Some call it thrifty, but I will admit it, I am cheap. Growing up, whenever my sister or I would ask for a new toy or whatever my mother, after hearing the price, would often reply with “I can make that for less than half the price!”. It was often met with complaints or eye rolls from me and my sister who were less concerned with the price than having this cool new thing. In the 80s we had handmade Cabbage Patch Kids (mom even autographed the butt like the real ones), in the 90s homemade MC Hammer pants. My mom could do it all, and as a kid I didn’t appreciate it, but I sure do now! As a kid I am sure I never thought I would be like mom as an adult (I might have even sworn I wouldn’t!), I figured I would happily shell out $50 for $10 worth of material with a name brand tag when I was a grown up. But as it often happens, I turned out just like my mom and often find myself saying “I could totally make that so much cheaper”. I was in the market for a new trellis system for my peas & cucumbers for my raised beds and couldn’t find anything I liked that wasn’t going to cost me a small fortune, so I came up with my own super easy and super cheap solution. (Want to read about my cheap solution for raised garden beds? Click here!).

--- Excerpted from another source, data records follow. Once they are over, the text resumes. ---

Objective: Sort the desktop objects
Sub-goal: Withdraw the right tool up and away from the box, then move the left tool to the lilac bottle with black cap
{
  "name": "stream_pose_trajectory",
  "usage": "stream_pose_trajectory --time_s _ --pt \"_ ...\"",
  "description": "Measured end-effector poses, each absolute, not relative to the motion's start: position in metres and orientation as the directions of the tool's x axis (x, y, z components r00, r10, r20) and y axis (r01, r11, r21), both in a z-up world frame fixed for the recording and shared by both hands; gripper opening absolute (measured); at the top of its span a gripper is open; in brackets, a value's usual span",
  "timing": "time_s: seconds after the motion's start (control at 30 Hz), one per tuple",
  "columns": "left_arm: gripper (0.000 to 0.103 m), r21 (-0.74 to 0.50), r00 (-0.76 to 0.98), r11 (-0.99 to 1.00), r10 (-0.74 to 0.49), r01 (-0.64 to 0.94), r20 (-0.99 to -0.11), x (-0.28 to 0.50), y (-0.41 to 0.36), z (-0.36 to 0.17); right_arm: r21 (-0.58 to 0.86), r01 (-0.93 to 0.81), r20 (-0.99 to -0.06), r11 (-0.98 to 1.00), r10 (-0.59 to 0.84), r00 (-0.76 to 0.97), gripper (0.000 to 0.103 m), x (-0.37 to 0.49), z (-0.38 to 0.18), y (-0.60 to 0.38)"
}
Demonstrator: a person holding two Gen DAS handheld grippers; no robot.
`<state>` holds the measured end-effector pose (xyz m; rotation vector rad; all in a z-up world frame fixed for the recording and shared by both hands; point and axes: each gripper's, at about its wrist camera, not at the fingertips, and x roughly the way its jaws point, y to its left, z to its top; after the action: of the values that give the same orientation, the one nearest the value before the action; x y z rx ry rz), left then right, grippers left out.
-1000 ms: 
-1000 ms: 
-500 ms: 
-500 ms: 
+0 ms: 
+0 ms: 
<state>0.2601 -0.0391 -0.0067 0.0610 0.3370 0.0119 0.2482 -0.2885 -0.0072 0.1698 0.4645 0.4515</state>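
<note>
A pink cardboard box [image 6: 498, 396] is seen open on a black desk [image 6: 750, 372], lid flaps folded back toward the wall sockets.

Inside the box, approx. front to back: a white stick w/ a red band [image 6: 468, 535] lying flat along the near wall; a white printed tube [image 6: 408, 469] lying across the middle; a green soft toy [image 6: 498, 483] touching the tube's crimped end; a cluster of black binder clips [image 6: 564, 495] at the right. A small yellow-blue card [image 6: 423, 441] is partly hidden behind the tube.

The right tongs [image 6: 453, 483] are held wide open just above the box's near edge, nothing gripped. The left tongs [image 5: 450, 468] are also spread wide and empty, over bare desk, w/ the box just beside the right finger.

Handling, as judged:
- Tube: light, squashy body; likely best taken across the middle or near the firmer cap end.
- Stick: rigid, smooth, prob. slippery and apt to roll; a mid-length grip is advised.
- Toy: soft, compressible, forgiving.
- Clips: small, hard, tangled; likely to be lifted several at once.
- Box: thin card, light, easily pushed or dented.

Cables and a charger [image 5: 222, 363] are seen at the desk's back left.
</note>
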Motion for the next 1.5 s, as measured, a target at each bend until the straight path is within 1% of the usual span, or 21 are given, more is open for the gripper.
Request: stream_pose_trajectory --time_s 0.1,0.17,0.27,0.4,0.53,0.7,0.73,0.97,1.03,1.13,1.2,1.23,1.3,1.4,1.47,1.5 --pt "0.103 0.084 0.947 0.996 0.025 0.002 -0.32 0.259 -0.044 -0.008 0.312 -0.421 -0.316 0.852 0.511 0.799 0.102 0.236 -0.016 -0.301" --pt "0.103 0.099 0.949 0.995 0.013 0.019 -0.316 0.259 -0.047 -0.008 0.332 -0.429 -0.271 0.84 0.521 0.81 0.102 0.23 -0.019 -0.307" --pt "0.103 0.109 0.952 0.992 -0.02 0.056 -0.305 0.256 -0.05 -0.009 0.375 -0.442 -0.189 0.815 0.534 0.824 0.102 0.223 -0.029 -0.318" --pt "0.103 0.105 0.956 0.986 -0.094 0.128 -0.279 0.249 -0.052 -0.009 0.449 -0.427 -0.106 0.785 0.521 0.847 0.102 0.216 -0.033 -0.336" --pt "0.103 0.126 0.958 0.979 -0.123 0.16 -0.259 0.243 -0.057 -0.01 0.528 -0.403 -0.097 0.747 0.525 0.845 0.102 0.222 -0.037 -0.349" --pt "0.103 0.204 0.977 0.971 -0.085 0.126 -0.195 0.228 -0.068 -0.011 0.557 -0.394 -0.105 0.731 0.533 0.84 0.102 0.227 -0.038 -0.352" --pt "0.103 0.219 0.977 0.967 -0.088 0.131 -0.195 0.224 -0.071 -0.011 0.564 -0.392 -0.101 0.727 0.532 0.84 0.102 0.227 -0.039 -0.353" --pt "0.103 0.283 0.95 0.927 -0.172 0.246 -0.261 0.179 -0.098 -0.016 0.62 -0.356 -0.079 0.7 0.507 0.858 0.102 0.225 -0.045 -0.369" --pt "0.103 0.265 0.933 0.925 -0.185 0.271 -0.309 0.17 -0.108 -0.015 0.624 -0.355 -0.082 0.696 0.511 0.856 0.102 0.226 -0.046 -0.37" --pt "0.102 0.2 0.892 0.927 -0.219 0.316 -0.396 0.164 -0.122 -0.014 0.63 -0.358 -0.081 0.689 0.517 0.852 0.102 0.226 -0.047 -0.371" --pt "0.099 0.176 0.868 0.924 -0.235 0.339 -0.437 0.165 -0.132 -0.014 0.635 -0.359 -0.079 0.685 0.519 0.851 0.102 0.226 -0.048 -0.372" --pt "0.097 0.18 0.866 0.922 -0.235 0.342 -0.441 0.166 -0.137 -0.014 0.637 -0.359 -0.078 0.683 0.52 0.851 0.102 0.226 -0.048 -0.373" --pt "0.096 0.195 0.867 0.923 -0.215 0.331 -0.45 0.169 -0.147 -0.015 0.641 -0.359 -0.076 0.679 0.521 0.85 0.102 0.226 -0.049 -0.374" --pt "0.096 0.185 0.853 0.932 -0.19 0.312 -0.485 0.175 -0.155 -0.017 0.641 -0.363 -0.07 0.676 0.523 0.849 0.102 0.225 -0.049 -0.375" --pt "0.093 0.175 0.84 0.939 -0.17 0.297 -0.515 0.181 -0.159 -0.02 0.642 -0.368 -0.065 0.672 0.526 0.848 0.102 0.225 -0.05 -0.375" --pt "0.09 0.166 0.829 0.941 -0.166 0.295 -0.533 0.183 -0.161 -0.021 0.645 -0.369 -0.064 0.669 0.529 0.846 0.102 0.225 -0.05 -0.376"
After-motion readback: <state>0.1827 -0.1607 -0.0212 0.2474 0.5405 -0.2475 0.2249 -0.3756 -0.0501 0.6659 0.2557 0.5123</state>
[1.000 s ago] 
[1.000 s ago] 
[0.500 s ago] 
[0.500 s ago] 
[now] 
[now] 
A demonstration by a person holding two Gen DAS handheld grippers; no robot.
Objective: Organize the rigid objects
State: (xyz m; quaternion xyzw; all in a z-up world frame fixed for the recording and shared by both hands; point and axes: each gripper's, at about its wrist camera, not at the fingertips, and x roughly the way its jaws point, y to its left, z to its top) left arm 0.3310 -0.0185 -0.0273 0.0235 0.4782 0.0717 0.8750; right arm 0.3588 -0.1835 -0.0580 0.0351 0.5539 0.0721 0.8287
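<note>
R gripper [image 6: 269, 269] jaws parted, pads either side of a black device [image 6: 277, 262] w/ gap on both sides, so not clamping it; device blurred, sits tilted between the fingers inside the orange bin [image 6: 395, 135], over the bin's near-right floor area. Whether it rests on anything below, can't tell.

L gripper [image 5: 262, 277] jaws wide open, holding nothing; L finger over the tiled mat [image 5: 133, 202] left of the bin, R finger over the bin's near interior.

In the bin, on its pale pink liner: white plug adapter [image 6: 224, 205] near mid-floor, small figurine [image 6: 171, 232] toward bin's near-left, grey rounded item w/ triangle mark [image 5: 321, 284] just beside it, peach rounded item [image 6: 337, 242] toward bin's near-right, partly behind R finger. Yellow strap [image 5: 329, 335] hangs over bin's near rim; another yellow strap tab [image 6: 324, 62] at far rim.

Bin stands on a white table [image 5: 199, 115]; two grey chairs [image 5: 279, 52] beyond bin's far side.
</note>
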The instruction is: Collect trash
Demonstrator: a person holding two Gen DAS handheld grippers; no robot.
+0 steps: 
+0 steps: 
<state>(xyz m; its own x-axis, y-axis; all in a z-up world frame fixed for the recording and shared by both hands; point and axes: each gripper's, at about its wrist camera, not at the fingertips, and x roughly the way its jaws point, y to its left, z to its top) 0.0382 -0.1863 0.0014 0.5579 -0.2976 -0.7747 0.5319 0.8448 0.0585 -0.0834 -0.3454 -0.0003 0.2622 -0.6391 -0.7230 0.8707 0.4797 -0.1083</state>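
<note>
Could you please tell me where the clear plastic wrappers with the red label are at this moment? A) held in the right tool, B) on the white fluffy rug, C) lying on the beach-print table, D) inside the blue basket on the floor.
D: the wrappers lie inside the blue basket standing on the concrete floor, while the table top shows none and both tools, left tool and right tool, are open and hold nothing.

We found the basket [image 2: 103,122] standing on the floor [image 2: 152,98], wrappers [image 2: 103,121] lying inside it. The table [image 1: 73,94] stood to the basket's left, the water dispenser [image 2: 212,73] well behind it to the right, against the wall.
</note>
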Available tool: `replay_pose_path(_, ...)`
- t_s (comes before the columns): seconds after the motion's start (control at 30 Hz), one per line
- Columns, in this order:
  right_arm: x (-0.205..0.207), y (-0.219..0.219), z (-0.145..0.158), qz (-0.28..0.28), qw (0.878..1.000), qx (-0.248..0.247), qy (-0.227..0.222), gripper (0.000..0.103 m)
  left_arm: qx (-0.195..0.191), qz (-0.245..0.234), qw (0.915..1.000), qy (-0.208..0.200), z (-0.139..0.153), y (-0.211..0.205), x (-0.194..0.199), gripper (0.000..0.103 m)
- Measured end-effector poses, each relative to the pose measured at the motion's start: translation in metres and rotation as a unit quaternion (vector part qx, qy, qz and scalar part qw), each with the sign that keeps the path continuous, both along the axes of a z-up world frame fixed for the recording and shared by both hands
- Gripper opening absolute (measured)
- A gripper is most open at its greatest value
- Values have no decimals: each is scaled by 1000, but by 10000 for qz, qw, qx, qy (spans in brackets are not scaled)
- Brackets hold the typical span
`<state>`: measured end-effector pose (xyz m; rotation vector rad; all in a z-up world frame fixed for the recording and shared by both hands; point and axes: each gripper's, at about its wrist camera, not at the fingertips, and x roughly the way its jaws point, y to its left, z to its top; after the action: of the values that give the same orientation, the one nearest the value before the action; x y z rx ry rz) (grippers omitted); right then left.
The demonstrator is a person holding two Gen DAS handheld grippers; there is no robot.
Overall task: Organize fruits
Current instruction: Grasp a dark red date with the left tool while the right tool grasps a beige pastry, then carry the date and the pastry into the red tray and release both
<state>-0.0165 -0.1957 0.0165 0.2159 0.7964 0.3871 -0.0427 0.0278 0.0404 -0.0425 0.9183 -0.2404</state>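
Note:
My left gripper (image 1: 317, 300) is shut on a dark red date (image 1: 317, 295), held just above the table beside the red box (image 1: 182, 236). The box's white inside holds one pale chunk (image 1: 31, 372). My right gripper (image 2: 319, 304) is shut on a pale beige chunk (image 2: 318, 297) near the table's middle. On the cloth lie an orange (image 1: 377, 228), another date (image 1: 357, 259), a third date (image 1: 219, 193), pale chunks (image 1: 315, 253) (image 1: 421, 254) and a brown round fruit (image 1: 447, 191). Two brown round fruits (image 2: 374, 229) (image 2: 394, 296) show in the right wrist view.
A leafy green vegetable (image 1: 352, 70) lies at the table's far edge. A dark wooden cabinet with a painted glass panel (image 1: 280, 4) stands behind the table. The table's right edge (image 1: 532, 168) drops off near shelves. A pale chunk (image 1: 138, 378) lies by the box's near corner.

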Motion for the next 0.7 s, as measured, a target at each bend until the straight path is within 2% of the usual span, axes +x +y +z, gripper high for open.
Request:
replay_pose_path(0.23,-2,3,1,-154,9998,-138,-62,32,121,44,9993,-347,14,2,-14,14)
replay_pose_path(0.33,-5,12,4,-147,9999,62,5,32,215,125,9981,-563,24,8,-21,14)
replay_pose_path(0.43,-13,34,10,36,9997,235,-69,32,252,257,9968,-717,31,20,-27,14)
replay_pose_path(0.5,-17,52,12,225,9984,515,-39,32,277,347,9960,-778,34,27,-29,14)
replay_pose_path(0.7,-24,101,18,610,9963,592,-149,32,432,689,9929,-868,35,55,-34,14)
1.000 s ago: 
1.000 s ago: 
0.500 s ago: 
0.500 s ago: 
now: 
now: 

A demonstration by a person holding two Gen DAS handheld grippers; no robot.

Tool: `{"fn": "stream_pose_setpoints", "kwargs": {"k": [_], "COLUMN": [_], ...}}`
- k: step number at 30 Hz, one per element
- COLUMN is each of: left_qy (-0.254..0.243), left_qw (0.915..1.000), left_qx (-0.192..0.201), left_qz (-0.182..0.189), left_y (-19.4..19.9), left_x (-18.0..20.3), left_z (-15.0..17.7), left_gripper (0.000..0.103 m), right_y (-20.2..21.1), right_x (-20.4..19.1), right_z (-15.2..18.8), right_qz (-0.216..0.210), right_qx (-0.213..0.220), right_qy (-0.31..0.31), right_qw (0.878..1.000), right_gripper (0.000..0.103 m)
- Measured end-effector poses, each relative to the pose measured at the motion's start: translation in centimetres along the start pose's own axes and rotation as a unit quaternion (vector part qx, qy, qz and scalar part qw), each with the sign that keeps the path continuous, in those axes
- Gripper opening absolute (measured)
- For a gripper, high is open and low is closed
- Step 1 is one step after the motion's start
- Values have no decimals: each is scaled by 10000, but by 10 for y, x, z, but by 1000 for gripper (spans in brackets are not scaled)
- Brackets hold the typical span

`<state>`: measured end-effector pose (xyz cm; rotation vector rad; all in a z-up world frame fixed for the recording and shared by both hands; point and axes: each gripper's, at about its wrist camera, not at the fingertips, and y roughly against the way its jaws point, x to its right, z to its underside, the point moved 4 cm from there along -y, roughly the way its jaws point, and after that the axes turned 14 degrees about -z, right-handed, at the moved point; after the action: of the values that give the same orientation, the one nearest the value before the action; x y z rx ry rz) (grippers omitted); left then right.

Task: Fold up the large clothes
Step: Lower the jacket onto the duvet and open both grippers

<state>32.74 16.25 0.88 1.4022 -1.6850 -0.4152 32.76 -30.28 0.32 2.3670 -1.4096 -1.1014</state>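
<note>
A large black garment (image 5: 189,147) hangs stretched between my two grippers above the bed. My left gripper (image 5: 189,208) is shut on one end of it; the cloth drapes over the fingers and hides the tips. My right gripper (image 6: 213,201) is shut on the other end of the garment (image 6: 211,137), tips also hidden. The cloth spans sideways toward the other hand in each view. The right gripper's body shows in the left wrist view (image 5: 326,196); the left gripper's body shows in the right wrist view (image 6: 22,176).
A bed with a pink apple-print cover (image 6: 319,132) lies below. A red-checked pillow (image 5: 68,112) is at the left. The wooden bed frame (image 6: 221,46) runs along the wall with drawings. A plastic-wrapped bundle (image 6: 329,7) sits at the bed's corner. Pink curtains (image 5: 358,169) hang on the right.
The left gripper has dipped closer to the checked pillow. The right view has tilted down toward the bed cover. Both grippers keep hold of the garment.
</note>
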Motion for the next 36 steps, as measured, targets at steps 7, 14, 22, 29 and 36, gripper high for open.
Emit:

Most of my garden beds are 8 feet long and I wanted something that could span that distance without having a huge footprint so it could work with my square foot garden plan (click here to read more about square foot gardening!) and of course it had to be affordable.
Materials you will need:
Wooden raised garden bed (you could use non wooden beds too though by sinking the post into the ground)
2″ or 2.5″ screws
two 2×3 boards (8 feet long)
roll of twine or wire
Cut the two 2×3 boards down so they are about 6 feet tall. This is optional, you could leave them 8 feet tall, it’s just sort of overkill, 6 feet should be enough to support almost all climbing veggies.
Screw the boards to the side of your raised bed (or sink them into the ground at least 1 foot, but preferable 2)
String the twine or wire in between the posts, tying it to the post at each end to keep the line taunt. Keep the lines fairly close together so the plants will have plenty to grab onto
That’s it! It doesn’t get easier than this, or much cheaper. The 2x3s were $1.99 each and the ball of twine cost me $1. Seriously, where can you buy a 8 foot long and 6 foot high trellis for $5?? The only thing I am slightly concerned about with twine is birds snipping it and making off with it for their nests. If you are worried about that you could replace the twine with a spool of metal wire. The great thing about this system is not only is it inexpensive and easy to store in the off season, it is adjustable. Short on space? Screw the support posts on straight up and down for a completely vertical climb. Have a little more room or growing a heavier climber? Angle the support posts a bit when you screw them in so the vines can rest on the grow wire with the harvest hanging below.
What’s your favorite way to trellis vine plants in the garden?